◆ Exercise description ◆
Bring together all lines of the material below that contain the string "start".

◆ Information shown ◆

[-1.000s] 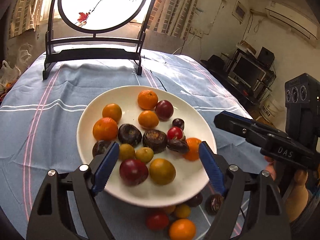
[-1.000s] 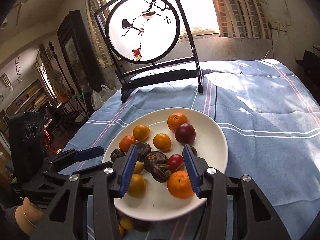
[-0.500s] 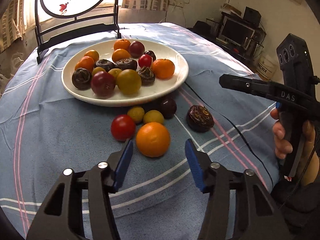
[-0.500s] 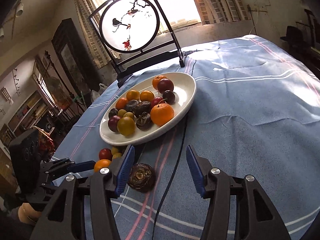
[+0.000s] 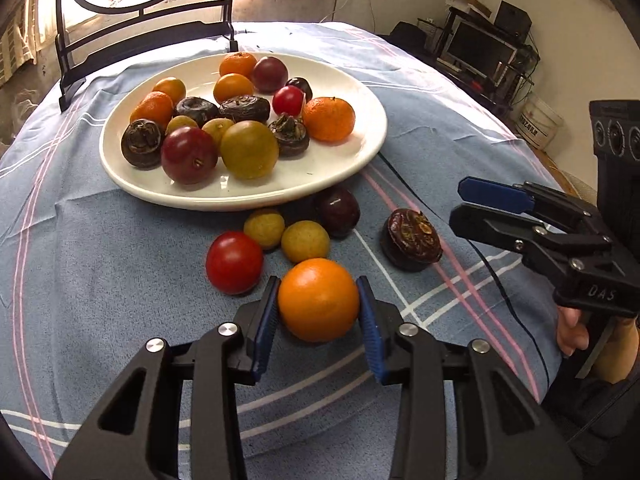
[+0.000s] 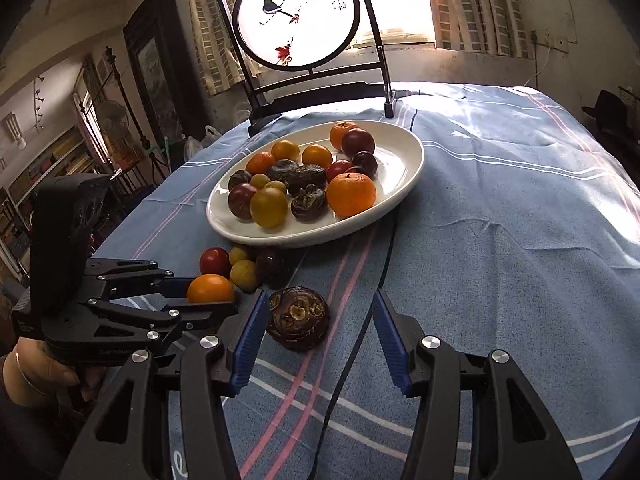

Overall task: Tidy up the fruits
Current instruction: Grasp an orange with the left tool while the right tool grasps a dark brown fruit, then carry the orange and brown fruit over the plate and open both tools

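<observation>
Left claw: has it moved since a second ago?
Yes. The left claw pulled back from over the white plate toward the near tablecloth, and its jaws have just been closing on the loose orange.

I read daylight as the main source: it enters through the curtained window (image 6: 404, 0) behind the round painted screen on a black stand (image 6: 298, 12), which blows out to near white in the right wrist view. Sunlight leaves bright, washed patches on the far blue striped cloth of the tabletop (image 6: 500, 152). The oval white ceramic plate (image 5: 344, 160) casts a soft shadow toward me, and small glare spots sit on its glaze. I see strong fisheye bending and dark vignetting at all corners. The near fruit is sharp; the dim room at left (image 6: 60, 152) is murky.
</observation>
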The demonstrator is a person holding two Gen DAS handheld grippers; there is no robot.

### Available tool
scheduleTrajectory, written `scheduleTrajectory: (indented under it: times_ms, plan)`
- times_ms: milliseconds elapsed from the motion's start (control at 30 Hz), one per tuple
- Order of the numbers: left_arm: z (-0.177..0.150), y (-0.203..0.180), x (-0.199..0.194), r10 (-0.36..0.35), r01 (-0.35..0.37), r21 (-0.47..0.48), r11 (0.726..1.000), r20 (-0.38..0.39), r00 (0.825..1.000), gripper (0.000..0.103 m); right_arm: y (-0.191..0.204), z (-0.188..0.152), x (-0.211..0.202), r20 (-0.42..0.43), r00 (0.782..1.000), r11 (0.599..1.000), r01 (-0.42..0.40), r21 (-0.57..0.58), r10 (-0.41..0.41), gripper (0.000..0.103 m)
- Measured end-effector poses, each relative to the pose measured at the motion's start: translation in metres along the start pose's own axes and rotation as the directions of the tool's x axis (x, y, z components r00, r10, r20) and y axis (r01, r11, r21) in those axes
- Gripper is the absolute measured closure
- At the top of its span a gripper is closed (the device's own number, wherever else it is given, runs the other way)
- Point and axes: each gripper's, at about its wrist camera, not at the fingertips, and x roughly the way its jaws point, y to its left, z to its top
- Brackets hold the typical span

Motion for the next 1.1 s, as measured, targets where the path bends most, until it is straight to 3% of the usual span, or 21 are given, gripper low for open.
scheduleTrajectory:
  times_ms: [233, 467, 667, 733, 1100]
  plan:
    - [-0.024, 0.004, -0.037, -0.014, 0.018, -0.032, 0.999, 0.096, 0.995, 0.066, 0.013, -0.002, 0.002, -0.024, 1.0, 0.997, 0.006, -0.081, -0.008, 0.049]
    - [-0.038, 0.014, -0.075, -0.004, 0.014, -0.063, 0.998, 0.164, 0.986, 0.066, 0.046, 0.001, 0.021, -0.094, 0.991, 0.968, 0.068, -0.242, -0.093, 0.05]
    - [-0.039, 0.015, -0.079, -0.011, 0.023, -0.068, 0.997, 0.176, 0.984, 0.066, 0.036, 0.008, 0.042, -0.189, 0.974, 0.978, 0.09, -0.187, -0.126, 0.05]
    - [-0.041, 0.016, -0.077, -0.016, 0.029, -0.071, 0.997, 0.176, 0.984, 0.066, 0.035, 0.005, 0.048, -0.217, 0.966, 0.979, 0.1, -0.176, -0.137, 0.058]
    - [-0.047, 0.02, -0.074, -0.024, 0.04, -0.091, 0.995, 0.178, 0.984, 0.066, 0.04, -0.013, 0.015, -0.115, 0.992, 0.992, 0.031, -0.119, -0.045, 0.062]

◆ Task answer ◆
- times_ms: milliseconds elapsed from the motion's start (control at 30 Hz), one per tuple
- Measured end-effector poses, each relative to the pose measured at the motion's start: translation in metres along the start pose's own axes and rotation as the directions of the tool's x axis (x, y, z components r00, r10, r20) and y axis (r01, r11, r21) in those axes

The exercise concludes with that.